Disaster control is a matter for the federal states – but so that they are not overwhelmed in an emergency, the federal government helps with vehicles and special units. Much of it is only available on paper.
The federal government has fewer vehicles and special units available for disaster control than planned.
For example, 1,373 vehicles are currently missing from the supplementary disaster control system, as a response from the Ministry of the Interior available to the German Press Agency to a request from the left in the Bundestag shows. This corresponds to around a quarter of the target value for 5421 vehicles.
Supplementary disaster control is a legally regulated support service provided by the federal government for the federal states, for example in the event of fires or other disasters with high numbers of injuries. In Germany, the federal states are responsible for disaster control in peacetime; the federal government supports this.

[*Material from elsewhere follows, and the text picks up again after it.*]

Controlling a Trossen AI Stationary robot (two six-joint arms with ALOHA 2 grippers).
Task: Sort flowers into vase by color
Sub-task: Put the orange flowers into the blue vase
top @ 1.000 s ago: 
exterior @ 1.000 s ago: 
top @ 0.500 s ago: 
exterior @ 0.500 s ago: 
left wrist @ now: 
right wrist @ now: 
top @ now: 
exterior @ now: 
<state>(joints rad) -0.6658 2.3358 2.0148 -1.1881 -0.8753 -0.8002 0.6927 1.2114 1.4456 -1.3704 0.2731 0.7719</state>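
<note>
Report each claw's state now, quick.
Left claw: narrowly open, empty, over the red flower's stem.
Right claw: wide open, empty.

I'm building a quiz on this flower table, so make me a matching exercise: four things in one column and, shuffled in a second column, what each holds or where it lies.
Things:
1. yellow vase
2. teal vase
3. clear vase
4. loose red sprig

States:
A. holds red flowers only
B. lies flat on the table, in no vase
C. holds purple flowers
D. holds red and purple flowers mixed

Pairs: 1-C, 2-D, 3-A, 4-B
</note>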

The largest gap is in the area of the Medical Task Forces agreed by the federal and state governments in 2007. Here 563 vehicles are missing, 35 percent of the target. Not a single vehicle has been added since 2016. If the rescue service is overloaded, these units should be able to decontaminate injured persons, set up treatment stations and transport patients over a wide area.
For vehicles used to protect against chemical, biological, radiological and nuclear hazards, there is a 29 percent gap, according to the government. There were last 15 new acquisitions in 2017.
The left-wing MP Sabine Zimmermann, who had made the request, recalled the tank farm explosion in Leverkusen and the severe flooding in the Rhineland. Serious disasters could also occur in Germany at any time. “But to protect the population from disasters, the federal and state governments only spend a little more than a thousandth of the amount that Germany invests in the military and armaments,” said Zimmermann. At this rate, it will take decades before the target level is reached.